▸ **WORK REQUIRED**
In the listing below, the answer starts at the line that has "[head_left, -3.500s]" and stops after the line that has "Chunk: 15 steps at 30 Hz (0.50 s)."; please repeat that part exactly and nothing more.
*** DATA SEGMENT Section Begins ***
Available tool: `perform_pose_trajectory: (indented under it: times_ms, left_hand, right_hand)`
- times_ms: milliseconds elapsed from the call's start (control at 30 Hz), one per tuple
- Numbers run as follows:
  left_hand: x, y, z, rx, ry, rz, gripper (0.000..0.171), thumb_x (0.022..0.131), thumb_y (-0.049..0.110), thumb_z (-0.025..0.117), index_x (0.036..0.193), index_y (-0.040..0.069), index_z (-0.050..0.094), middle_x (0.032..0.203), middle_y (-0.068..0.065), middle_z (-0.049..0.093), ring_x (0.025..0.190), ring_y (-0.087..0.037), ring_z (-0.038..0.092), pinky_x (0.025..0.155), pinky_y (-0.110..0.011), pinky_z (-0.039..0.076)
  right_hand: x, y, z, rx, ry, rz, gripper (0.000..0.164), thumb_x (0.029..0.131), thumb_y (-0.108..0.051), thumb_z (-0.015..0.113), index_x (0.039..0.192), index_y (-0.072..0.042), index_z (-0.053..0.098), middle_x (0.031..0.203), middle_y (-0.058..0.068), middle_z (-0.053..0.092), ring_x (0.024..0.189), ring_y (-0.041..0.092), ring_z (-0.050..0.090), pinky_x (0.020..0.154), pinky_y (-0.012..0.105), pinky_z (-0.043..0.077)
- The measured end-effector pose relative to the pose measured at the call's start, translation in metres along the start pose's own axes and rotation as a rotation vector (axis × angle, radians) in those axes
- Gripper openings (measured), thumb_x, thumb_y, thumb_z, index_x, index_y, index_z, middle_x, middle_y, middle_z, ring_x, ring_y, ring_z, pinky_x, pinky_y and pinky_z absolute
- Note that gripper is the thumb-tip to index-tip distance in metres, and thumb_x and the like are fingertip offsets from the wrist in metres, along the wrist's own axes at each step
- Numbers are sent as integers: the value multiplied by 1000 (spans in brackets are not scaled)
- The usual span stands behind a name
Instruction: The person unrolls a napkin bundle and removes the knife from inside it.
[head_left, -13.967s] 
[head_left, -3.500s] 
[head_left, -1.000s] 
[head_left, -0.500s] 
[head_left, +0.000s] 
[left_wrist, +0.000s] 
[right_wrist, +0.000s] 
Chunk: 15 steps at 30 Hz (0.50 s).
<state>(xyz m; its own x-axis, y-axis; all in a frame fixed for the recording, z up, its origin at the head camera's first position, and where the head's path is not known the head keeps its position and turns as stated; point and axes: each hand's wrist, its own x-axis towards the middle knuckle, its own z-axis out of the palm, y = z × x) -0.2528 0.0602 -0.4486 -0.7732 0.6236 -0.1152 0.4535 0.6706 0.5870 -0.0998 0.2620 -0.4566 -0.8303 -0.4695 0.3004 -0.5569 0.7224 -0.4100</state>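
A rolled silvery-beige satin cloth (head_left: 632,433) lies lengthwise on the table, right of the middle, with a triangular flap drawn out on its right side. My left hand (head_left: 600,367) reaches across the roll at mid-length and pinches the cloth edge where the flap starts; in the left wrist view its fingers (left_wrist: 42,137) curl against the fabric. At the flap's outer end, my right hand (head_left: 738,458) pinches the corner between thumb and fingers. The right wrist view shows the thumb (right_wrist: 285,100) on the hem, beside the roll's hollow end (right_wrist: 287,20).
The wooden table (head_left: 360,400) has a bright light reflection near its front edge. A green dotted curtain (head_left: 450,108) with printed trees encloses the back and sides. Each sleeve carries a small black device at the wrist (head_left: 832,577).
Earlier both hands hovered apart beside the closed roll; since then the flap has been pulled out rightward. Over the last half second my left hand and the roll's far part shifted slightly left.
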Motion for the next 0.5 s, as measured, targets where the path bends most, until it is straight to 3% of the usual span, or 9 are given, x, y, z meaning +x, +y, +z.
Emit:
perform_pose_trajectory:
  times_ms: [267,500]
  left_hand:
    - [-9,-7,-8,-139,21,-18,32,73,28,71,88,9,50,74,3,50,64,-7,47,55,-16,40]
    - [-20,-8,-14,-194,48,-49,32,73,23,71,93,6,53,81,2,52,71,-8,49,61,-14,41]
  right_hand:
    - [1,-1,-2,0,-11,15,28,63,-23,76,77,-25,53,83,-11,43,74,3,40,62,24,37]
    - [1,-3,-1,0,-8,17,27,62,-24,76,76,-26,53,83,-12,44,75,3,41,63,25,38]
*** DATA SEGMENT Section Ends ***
▸ **WRITTEN ANSWER**
[head_left, -3.500s] 
[head_left, -1.000s] 
[head_left, -0.500s] 
[head_left, +0.000s] 
[left_wrist, +0.000s] 
[right_wrist, +0.000s] 
Chunk: 15 steps at 30 Hz (0.50 s).

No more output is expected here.